Llegamos a casa cansados, es lo que tiene pertenecer a la orden de los jedis. Ha sido una sesión de terapia intensa. Ya son las casi las diez de la noche y aún no hemos cenado. Ya en la cama, leemos Yo sé muchas cosas, de Ann y Paul Rand. Empieza el diálogo: «¿Y tú qué sabes, Bruno?»; sonríe y responde «sé aprender a nadar». Luego hablamos de que hay muchas cosas aún no sabe pero que le encantaría saber. «Mamá, no sé hacer las cosas “libre”. Hacer las cosas “libre”, es hacer las cosas bonitas». Dudo si se refiere a días atrás, cuando preguntó a sus maestras qué era eso, tan variado, que hacían sus compañeros en el aula en el tiempo libre o si está hasta el moño de tener todo tan pautado.

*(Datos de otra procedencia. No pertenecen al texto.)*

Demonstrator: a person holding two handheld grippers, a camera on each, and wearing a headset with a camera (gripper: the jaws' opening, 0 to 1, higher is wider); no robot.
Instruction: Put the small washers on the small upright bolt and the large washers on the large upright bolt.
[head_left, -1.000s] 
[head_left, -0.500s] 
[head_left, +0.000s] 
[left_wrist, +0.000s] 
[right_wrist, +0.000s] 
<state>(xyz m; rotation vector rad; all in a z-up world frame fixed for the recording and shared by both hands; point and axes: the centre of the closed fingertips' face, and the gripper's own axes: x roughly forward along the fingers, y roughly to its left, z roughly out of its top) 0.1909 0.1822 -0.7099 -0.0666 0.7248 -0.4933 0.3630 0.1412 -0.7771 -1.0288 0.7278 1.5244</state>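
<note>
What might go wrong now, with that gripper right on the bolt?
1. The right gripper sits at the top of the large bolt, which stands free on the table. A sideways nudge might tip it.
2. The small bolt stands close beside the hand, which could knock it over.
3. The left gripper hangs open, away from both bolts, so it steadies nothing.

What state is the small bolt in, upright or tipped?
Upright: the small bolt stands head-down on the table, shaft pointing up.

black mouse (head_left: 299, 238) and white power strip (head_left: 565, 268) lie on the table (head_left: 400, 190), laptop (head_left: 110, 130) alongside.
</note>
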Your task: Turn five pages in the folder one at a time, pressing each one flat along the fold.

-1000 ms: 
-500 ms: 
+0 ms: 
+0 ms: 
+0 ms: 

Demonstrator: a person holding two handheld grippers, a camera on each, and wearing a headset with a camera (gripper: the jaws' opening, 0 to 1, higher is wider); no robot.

Le doy un beso grande y ruidoso. Me encantaría decirle que a ser libre también se aprende, y ese aprendizaje implica muchas conquistas; pero me callo. Confío en que hallará una respuesta a su medida. El futuro aún es muy largo y alto. Ahora, tengo que apurarme porque son casi las 23:00, hay que imprimir las fotos para el cuaderno viajero, escribir lo que ha hecho en terapia y contestar a los correos de la asociación. Cada vez cortan más recursos. Aunque ya está dormido, le cuento que tendremos una reunión de aula y le hablaré a los papás y a las mamás sobre lo maravilloso que es: nombraré su extraordinaria capacidad de imaginar historias y juegos; la asombrosa visión del mundo donde caben las soluciones más ingeniosas; la pasión por el infinito y la necesidad vital de fabricar todo tipo de protección para los más vulnerables. «Les contaré, Bruno, cómo minuto a minuto luchas para ordenar el caos inherente a la vida, de tu fuerza, tus ganas, sensibilidad y valentía». Estoy segura de que lo entenderán.